AIM OF THE EXERCISE: Skip every image and restate the data word for word.

SUPPLIED DATA:
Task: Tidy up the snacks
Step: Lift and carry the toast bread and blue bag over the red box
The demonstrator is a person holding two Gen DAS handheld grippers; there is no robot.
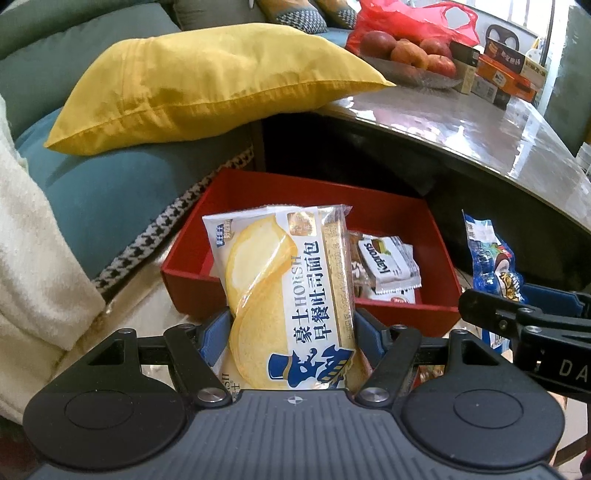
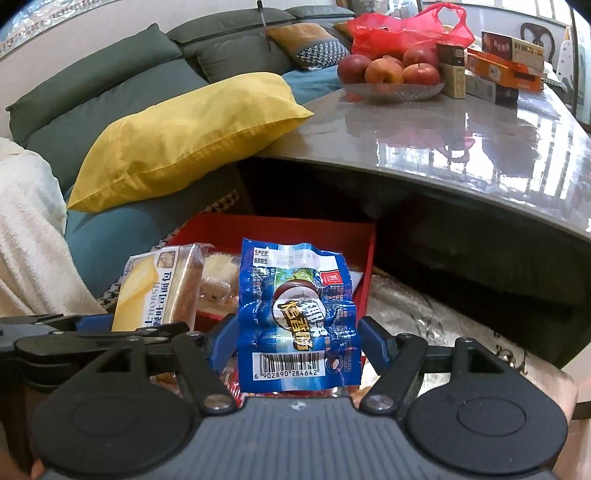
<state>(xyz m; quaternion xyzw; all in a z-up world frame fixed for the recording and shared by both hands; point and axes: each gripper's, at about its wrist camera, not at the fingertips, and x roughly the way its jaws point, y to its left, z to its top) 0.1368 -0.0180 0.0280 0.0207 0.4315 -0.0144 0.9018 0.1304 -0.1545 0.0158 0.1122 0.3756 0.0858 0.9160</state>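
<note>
Left gripper (image 1: 293, 325): blue pads clamped on both sides of a white-and-yellow toast bread packet (image 1: 288, 295), jaws roughly mid-width, packet upright and standing out past the fingertips. Right gripper (image 2: 297, 339): same story, pads pressed on a crumpled blue snack packet (image 2: 295, 314), barcode end nearest the camera, jaws about half open around it. The two grippers sit side by side; each shows at the edge of the other's view, the blue packet at the right in the left wrist view, the bread packet at the left in the right wrist view.

Just beyond and below both packets: an open red box (image 1: 406, 310) on the floor, between the sofa and the table. Inside it are small white wrapped snacks (image 1: 391, 266) marked "Kaprons", plus other wrappers too hidden to identify. Both held packets are above the near side of the box, not in it.

Left of the box: teal sofa seat cushion (image 1: 110, 199) with houndstooth trim, a cream blanket (image 1: 33, 258) at the far left. A yellow pillow (image 1: 207, 81) lies on the cushion, its corner reaching the edge of the table.

Further back: glossy grey table (image 2: 480, 147), carrying a glass bowl of apples (image 2: 391, 72), a red plastic bag (image 2: 406, 26) behind it, and stacked cartons (image 2: 502, 70) to the right.
</note>
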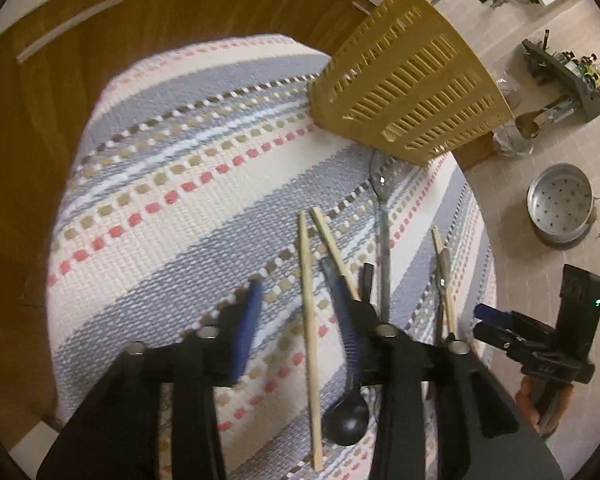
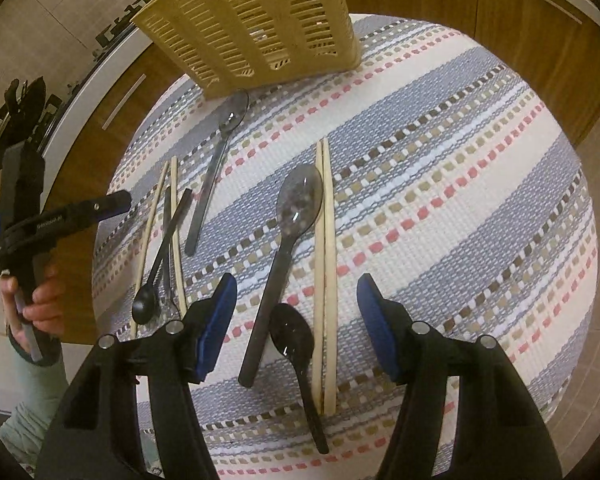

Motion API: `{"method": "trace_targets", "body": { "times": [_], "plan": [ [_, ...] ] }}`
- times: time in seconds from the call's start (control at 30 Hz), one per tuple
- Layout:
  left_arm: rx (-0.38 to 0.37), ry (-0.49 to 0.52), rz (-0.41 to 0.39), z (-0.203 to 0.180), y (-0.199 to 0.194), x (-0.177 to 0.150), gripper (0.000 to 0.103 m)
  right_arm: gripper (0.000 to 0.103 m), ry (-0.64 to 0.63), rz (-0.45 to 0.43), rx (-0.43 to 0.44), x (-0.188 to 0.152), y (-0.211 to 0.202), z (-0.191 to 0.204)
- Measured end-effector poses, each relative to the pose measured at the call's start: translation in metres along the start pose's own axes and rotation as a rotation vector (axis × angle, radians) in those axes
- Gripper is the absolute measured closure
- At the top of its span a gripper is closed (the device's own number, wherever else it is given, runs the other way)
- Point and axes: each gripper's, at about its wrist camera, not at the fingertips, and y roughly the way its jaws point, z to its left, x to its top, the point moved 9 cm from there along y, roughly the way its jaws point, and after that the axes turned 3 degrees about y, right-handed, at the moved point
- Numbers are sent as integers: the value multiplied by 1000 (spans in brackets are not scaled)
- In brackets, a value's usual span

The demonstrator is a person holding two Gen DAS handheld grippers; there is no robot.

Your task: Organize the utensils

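A striped woven mat (image 2: 440, 160) covers a round wooden table. A yellow slotted utensil basket (image 2: 256, 20) stands at its far edge; it also shows in the left wrist view (image 1: 412, 92). On the mat lie black spoons (image 2: 296, 208), wooden chopsticks (image 2: 326, 272) and a grey spoon (image 2: 216, 160). My right gripper (image 2: 296, 320) is open above a black spoon (image 2: 296, 344) and the chopstick pair, holding nothing. My left gripper (image 1: 296, 316) is open over a chopstick (image 1: 310, 320) and a black spoon (image 1: 346, 416). It also shows in the right wrist view (image 2: 112, 204).
The mat hangs over the table's (image 1: 60, 120) edges. A metal steamer pot (image 1: 560, 208) sits on the tiled floor beside the table. A grey rack (image 1: 568, 76) with small items stands farther off. A white counter edge (image 2: 92, 92) runs behind the table.
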Motion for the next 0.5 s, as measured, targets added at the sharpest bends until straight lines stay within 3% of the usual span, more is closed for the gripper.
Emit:
{"method": "trace_targets", "body": {
  "times": [0.13,0.23,0.27,0.33,0.5],
  "plan": [
    [37,69,62,-13,14,2,66,44,-7,3,1,-2,-1,-1],
    [119,150,93,-21,26,4,67,44,-6,9,8,-3,1,-1],
    [139,170,104,-23,28,4,68,44,-6,10,7,-4,2,-2],
    [196,195,108,-22,31,6,83,44,-5,13,8,-4,3,-4],
    [240,236,126,-26,32,5,84,44,-3,15,9,-6,4,-8]
  ]
}}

WRITTEN ANSWER:
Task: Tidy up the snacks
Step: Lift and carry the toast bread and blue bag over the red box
The demonstrator is a person holding two Gen DAS handheld grippers; there is no robot.
<state>(xyz m; quaternion xyzw; all in a z-up world frame fixed for the recording and shared by both hands; point and axes: each gripper's, at about its wrist camera, not at the fingertips, and x roughly the way its jaws point, y to its left, z to its top) 0.1368 -0.0180 0.0280 0.0207 0.4315 -0.0144 0.9018 0.1304 -0.1545 0.0158 0.1122 0.3756 0.0858 0.9160</state>
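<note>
Left gripper (image 1: 293, 325): blue pads clamped on both sides of a white-and-yellow toast bread packet (image 1: 288, 295), jaws roughly mid-width, packet upright and standing out past the fingertips. Right gripper (image 2: 297, 339): same story, pads pressed on a crumpled blue snack packet (image 2: 295, 314), barcode end nearest the camera, jaws about half open around it. The two grippers sit side by side; each shows at the edge of the other's view, the blue packet at the right in the left wrist view, the bread packet at the left in the right wrist view.

Just beyond and below both packets: an open red box (image 1: 406, 310) on the floor, between the sofa and the table. Inside it are small white wrapped snacks (image 1: 391, 266) marked "Kaprons", plus other wrappers too hidden to identify. Both held packets are above the near side of the box, not in it.

Left of the box: teal sofa seat cushion (image 1: 110, 199) with houndstooth trim, a cream blanket (image 1: 33, 258) at the far left. A yellow pillow (image 1: 207, 81) lies on the cushion, its corner reaching the edge of the table.

Further back: glossy grey table (image 2: 480, 147), carrying a glass bowl of apples (image 2: 391, 72), a red plastic bag (image 2: 406, 26) behind it, and stacked cartons (image 2: 502, 70) to the right.
</note>
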
Motion API: `{"method": "trace_targets", "body": { "times": [_], "plan": [ [_, ...] ] }}`
- times: time in seconds from the call's start (control at 30 Hz), one per tuple
- Layout:
  left_arm: rx (-0.38 to 0.37), ry (-0.49 to 0.52), rz (-0.41 to 0.39), z (-0.203 to 0.180), y (-0.199 to 0.194), x (-0.177 to 0.150), gripper (0.000 to 0.103 m)
  right_arm: gripper (0.000 to 0.103 m), ry (-0.64 to 0.63), rz (-0.45 to 0.43), rx (-0.43 to 0.44), x (-0.188 to 0.152), y (-0.211 to 0.202), z (-0.191 to 0.204)
- Measured end-effector poses, each relative to the pose measured at the call's start: translation in metres along the start pose's own axes and rotation as a rotation vector (axis × angle, radians) in those axes
- Gripper is the absolute measured closure
- At the top of its span a gripper is closed (the device's own number, wherever else it is given, runs the other way)
- Point and axes: each gripper's, at about its wrist camera, not at the fingertips, and y roughly the way its jaws point, z to its left, x to its top, the point moved 9 cm from there along y, roughly the way its jaws point, and after that the axes turned 3 degrees about y, right-handed, at the moved point
- Numbers are sent as integers: the value multiplied by 1000 (spans in brackets are not scaled)
- In brackets, a value's usual span

The demonstrator is a person holding two Gen DAS handheld grippers; there is no robot.

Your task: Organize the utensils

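A striped woven mat (image 2: 440, 160) covers a round wooden table. A yellow slotted utensil basket (image 2: 256, 20) stands at its far edge; it also shows in the left wrist view (image 1: 412, 92). On the mat lie black spoons (image 2: 296, 208), wooden chopsticks (image 2: 326, 272) and a grey spoon (image 2: 216, 160). My right gripper (image 2: 296, 320) is open above a black spoon (image 2: 296, 344) and the chopstick pair, holding nothing. My left gripper (image 1: 296, 316) is open over a chopstick (image 1: 310, 320) and a black spoon (image 1: 346, 416). It also shows in the right wrist view (image 2: 112, 204).
The mat hangs over the table's (image 1: 60, 120) edges. A metal steamer pot (image 1: 560, 208) sits on the tiled floor beside the table. A grey rack (image 1: 568, 76) with small items stands farther off. A white counter edge (image 2: 92, 92) runs behind the table.
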Motion for the next 0.5 s, as measured, targets added at the sharpest bends until straight lines stay within 3% of the usual span, more is closed for the gripper.
Emit:
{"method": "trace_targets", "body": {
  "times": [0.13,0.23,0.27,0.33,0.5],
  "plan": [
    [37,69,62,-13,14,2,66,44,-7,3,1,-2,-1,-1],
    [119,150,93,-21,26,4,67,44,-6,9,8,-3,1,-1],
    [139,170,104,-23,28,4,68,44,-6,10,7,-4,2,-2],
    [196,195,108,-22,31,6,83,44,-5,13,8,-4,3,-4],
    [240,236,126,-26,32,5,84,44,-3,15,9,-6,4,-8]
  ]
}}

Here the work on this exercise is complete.